==== RECORDS PROVIDED

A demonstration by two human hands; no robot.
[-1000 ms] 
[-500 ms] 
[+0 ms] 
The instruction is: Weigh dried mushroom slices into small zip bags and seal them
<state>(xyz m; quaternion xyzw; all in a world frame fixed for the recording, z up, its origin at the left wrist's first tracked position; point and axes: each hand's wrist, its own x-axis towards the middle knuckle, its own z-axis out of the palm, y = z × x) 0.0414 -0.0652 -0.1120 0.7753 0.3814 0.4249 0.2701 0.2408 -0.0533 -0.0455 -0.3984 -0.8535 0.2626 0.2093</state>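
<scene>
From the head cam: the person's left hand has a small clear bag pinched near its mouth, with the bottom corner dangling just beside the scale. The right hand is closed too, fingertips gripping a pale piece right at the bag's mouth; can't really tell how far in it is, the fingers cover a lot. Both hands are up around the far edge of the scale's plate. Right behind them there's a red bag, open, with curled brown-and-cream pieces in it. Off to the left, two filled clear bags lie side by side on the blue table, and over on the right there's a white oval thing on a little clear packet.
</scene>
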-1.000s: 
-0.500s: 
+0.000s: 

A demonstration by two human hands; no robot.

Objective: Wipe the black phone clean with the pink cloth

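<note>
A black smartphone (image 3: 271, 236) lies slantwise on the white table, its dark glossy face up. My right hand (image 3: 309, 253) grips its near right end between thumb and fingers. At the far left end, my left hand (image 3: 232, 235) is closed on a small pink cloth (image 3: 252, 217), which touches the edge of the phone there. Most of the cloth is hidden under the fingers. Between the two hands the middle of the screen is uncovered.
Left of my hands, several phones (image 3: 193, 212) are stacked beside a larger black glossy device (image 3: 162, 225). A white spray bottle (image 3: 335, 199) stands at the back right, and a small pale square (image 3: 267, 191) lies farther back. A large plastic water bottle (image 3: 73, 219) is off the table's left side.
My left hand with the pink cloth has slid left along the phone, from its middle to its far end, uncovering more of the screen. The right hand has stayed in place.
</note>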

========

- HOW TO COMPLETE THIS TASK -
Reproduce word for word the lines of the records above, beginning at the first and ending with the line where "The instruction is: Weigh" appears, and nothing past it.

- THE COMPLETED TASK -
A demonstration by two human hands; no robot.
[-1000 ms] 
[-500 ms] 
[+0 ms] 
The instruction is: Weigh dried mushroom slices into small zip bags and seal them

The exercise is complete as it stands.